Keene Valley

 

Adirondacks, N. Y.

 

16 septembre 1909

 
 

"... Tu serais extrêmement surprise de voir où j’ai atterri, à présent, dans ce pays aux possibilités vraiment sans limites. Je suis installé dans une grande cabane en bois, à pièce unique avec, devant moi, une imposante cheminée de briques brutes, devant laquelle sont entassées d’énormes bûches; aux murs des masses de vaisselle, de livres et autres objets. Le long de la cabane court une véranda couverte, d’où l’on ne voit rien que des arbres, hêtres, sapins, pins, thuyas; le tout est un spectacle un peu insolite, une pluie fine murmure doucement. Entre les arbres on aperçoit un paysage montagneux, tout couvert de forêts.

 

La cabane est à flanc de coteau; un peu plus bas, se dressent une dizaine de maisonnettes de bois ; dans les unes habitent les femmes, dans les autres, les hommes; ici est la cuisine, là le restaurant et au milieu paissent vaches et chevaux. Ici, en effet, deux familles P... et la famille X... se sont installées avec leur personnel. Si l’on suit le ruisseau qui coule non loin, au pied de la colline, on arrive à la forêt et l’on découvre très vite qu’il s’agit d’une véritable forêt vierge nordique. Le sol est formé d’énormes éboulis rocheux de l’époque glaciaire recouverts d’un épais et moelleux tapis de mousses et de fougères; un enchevêtrement de branchages et d’énormes troncs pourris précipités là dans le plus grand désordre et d'où surgissent à nouveau de jeunes pousses, le dissimule. Si l’on poursuit l’ascension par le sentier au sol moelleux, tout couvert de bois pourrissant, on atteint une zone de sous-bois très épais, entrelacs de ronces, de framboisiers et d’un étrange hybride des deux.

 

D’énormes arbres morts, dépouillés, surgissent par milliers des broussailles. Des milliers se sont effondrés, ont formé un enchevêtrement touffu, inextricable.

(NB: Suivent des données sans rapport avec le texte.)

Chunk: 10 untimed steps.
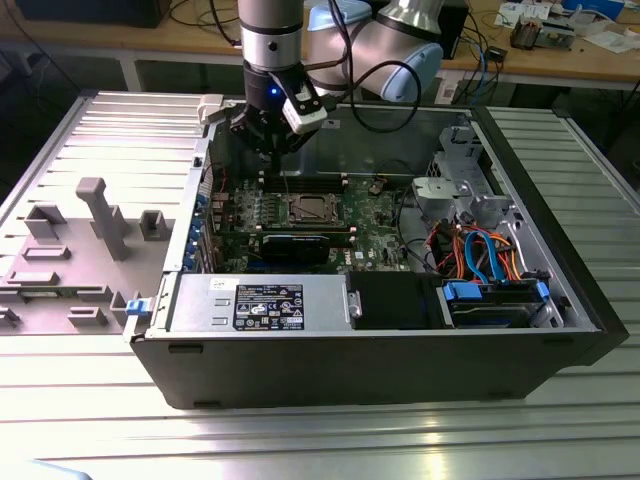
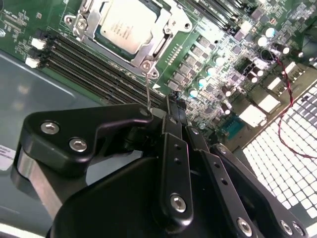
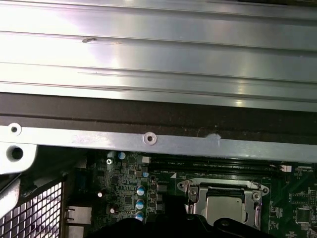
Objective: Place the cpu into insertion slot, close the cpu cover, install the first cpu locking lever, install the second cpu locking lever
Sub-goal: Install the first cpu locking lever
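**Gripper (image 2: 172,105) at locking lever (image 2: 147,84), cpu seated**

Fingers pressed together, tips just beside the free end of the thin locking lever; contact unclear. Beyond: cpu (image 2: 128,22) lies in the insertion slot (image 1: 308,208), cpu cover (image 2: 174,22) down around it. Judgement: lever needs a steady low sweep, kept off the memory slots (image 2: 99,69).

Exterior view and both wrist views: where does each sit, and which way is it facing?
Exterior view: off the arm, looking down into the open computer case; arm and gripper show.
Second wrist view: on the wrist, looking past the gripper at the cpu.
First wrist view: on the wrist, facing the computer case rim and cpu.
Shared: the cpu.
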Each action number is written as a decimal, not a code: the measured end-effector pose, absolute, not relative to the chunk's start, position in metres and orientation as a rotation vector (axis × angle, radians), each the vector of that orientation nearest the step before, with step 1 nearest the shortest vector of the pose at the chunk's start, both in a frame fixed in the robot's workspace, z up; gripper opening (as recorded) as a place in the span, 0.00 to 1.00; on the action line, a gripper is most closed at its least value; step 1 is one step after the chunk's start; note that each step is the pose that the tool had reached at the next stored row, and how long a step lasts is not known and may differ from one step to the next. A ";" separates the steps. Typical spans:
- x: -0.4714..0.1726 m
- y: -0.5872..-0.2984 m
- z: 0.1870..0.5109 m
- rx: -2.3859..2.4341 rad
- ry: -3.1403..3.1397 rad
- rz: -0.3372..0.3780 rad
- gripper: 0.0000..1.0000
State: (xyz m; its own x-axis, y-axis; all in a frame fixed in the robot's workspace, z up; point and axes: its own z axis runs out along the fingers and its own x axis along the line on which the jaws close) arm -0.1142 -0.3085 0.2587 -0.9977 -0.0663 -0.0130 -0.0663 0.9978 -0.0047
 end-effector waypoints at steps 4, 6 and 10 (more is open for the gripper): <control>-0.109 -0.308 0.259 -0.104 3.127 -0.007 0.11; -0.107 -0.308 0.259 -0.104 3.127 -0.007 0.11; -0.103 -0.308 0.258 -0.104 3.127 -0.007 0.11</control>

On se glisse à travers de gigantesques troncs, on tombe, à travers le bois pourri, dans des trous profonds, on croise sur le chemin des empreintes de cerfs; des piverts, à coups de bec, ont creusé dans les arbres des trous gros comme une tête. Par endroits, un cyclone a arraché des centaines d’arbres géants ressemblant à des séquoias et qui dressent leurs racines vers le ciel. Là, un incendie a ravagé, il y a quelques années, un vaste secteur de forêt de plusieurs lieues.